Exercise description:
Only the lines from the top of the data through the line with "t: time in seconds" should be repeated, each exactly as written.

####

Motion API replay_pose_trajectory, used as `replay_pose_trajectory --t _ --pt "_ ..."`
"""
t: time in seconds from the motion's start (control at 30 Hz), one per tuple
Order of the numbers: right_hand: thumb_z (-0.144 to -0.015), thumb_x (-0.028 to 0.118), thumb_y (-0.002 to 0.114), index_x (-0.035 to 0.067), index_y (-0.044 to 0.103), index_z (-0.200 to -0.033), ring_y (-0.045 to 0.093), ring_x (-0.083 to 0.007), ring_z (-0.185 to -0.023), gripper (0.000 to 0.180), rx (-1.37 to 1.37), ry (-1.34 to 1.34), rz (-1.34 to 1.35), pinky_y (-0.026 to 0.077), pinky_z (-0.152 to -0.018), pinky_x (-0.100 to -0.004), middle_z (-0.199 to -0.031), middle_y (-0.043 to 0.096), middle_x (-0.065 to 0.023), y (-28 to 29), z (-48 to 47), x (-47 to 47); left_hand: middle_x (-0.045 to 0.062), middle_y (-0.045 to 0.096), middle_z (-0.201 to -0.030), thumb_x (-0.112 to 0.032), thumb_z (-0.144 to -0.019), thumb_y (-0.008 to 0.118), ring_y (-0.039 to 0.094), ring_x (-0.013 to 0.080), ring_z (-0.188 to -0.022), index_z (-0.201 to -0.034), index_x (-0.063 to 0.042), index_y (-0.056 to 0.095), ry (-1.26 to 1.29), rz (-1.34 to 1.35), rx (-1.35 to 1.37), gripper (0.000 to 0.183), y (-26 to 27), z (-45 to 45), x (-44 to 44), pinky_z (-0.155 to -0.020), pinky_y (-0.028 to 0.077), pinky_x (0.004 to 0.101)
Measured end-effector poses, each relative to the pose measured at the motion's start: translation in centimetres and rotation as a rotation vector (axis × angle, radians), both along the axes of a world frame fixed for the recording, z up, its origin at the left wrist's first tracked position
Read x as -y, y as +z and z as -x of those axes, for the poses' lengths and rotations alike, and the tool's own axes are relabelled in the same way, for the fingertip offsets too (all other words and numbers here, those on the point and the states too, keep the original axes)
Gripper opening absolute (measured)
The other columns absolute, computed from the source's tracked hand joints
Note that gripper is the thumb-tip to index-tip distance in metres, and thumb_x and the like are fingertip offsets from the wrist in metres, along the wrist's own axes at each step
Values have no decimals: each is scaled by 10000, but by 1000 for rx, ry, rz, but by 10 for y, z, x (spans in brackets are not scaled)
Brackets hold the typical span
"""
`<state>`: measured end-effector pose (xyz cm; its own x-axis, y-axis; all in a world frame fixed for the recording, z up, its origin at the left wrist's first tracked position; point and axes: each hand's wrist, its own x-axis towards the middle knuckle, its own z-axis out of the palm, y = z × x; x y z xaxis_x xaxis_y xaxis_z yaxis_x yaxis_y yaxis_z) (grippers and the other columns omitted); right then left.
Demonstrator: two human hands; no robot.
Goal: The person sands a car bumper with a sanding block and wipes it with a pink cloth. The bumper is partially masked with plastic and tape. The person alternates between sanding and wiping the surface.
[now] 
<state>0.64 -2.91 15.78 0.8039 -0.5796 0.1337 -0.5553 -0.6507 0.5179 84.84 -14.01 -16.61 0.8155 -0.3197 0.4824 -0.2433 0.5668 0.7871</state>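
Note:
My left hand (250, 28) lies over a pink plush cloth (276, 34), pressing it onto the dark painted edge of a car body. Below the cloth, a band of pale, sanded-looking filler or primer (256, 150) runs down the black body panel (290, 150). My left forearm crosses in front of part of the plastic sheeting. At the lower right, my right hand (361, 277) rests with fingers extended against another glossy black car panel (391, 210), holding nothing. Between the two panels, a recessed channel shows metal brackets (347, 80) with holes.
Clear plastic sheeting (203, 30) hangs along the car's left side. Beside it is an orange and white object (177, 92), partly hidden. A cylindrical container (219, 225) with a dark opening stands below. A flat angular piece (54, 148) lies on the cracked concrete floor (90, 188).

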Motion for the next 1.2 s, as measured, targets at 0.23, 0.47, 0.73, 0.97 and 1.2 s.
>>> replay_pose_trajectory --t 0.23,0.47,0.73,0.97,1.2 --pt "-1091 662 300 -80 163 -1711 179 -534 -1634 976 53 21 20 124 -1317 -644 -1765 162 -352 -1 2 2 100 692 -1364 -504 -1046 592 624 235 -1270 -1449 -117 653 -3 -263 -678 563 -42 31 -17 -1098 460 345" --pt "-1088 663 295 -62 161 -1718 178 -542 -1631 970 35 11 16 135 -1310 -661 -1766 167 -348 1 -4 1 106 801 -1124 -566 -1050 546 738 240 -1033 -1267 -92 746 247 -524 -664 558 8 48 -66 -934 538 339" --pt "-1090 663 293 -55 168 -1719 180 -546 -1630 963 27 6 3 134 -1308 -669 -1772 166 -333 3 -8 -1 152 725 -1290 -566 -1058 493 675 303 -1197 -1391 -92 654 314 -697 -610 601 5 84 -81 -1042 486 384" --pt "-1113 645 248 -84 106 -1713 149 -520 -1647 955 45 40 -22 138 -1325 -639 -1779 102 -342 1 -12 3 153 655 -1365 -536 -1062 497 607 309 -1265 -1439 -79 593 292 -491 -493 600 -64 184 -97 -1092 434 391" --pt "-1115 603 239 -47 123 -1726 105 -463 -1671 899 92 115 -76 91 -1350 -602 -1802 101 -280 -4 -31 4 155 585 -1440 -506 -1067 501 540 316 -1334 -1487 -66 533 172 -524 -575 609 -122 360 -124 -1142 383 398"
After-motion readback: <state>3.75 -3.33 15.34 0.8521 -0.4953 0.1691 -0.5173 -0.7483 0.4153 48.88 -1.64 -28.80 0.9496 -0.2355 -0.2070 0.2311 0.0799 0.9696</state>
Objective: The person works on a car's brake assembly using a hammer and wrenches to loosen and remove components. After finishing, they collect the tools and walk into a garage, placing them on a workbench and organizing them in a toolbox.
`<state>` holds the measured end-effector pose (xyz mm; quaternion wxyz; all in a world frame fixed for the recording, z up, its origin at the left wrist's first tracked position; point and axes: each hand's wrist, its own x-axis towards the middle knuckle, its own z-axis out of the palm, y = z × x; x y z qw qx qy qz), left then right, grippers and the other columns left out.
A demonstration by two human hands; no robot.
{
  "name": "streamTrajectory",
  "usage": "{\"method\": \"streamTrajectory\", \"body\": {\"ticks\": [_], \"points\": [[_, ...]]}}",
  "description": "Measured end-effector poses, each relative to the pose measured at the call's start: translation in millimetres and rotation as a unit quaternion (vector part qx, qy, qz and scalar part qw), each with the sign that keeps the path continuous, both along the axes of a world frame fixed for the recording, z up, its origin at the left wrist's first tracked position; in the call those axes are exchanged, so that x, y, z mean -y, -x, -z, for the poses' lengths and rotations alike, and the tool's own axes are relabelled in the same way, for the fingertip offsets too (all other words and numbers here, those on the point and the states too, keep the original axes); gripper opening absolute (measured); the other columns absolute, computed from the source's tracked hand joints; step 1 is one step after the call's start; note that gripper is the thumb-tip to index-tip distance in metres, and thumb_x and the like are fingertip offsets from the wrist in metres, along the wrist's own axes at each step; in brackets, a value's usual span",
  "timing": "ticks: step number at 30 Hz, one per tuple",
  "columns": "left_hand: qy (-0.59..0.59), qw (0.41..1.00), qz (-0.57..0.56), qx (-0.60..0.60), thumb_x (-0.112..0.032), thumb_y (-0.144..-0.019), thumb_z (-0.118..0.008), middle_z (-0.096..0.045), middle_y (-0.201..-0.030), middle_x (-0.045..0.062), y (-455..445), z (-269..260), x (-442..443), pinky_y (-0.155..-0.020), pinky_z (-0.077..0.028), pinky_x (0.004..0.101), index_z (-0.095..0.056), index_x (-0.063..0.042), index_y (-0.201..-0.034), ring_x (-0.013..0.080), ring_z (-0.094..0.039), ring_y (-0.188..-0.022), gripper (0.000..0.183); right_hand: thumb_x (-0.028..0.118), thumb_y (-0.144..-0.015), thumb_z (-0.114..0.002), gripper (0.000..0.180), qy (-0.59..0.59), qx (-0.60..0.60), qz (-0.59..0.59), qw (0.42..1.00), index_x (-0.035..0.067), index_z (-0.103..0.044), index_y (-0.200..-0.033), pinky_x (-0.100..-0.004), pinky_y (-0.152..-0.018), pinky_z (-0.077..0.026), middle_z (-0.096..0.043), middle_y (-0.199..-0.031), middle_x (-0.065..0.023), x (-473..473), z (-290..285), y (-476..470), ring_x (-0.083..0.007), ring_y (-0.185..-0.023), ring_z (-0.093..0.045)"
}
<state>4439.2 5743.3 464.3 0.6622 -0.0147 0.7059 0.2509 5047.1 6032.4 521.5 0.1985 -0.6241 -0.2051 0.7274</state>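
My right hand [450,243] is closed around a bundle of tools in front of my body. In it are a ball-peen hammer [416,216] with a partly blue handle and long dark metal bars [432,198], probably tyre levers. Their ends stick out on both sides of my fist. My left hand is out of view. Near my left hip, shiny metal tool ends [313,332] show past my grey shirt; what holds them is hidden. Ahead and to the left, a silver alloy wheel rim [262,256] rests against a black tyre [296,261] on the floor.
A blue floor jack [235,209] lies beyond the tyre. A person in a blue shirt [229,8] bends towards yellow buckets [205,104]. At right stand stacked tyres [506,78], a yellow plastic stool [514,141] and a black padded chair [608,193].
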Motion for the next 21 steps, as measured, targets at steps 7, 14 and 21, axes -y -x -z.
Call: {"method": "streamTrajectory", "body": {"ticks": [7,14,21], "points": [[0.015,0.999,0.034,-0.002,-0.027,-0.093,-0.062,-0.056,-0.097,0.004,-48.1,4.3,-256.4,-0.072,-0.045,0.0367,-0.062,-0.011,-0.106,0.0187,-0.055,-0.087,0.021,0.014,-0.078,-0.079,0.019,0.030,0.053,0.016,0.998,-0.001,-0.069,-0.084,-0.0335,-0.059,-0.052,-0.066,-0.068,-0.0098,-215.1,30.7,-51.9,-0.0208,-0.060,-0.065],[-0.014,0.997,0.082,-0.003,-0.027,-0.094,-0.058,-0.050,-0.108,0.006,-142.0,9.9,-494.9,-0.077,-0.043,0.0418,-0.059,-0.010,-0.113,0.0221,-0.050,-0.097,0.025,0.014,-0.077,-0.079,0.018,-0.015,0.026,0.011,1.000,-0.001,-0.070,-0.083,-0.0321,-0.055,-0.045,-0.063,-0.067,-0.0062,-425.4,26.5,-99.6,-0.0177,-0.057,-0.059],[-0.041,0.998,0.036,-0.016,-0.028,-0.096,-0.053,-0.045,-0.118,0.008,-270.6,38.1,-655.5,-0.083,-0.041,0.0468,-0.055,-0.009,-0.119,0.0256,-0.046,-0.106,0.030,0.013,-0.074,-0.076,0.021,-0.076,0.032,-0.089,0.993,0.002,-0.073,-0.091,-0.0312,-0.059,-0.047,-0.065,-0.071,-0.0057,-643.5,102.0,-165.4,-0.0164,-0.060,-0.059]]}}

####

Your solution:
Motion API replay_pose_trajectory, used as `replay_pose_trajectory --t _ --pt "_ ..."`
"""
t: time in seconds from the motion's start (control at 30 Hz), one per tuple

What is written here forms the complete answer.